Work instructions »
The data is to be transcribed in full, with nothing missed.

── Records shown ──

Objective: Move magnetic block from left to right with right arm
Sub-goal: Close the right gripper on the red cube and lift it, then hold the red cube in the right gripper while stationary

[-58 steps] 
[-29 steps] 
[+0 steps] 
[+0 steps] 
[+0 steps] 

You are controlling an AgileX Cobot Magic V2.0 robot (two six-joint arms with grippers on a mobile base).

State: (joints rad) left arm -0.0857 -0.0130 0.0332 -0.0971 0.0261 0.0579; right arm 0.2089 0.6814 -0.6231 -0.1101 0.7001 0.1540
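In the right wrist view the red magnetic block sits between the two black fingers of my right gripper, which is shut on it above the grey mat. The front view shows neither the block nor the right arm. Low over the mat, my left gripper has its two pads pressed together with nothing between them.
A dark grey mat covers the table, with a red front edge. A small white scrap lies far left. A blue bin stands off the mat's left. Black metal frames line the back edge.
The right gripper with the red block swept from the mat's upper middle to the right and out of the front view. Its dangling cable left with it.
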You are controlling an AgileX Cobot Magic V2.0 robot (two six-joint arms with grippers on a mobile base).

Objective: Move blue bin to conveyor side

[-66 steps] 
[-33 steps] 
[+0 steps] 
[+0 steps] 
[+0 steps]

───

Exercise answer »
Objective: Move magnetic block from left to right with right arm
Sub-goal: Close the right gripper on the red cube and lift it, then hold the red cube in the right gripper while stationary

[-58 steps] 
[-29 steps] 
[+0 steps] 
[+0 steps] 
[+0 steps] 

You are controlling an AgileX Cobot Magic V2.0 robot (two six-joint arms with grippers on a mobile base).

State: (joints rad) left arm -0.0857 -0.0130 0.0332 -0.0971 0.0261 0.0579; right arm 0.2089 0.6814 -0.6231 -0.1101 0.7001 0.1540
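In the right wrist view the red magnetic block sits between the two black fingers of my right gripper, which is shut on it above the grey mat. The front view shows neither the block nor the right arm. Low over the mat, my left gripper has its two pads pressed together with nothing between them.
A dark grey mat covers the table, with a red front edge. A small white scrap lies far left. A blue bin stands off the mat's left. Black metal frames line the back edge.
The right gripper with the red block swept from the mat's upper middle to the right and out of the front view. Its dangling cable left with it.
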You are controlling an AgileX Cobot Magic V2.0 robot (two six-joint arms with grippers on a mobile base).

Objective: Move blue bin to conveyor side

[-66 steps] 
[-33 steps] 
[+0 steps] 
[+0 steps] 
[+0 steps]

No more work is required for the exercise.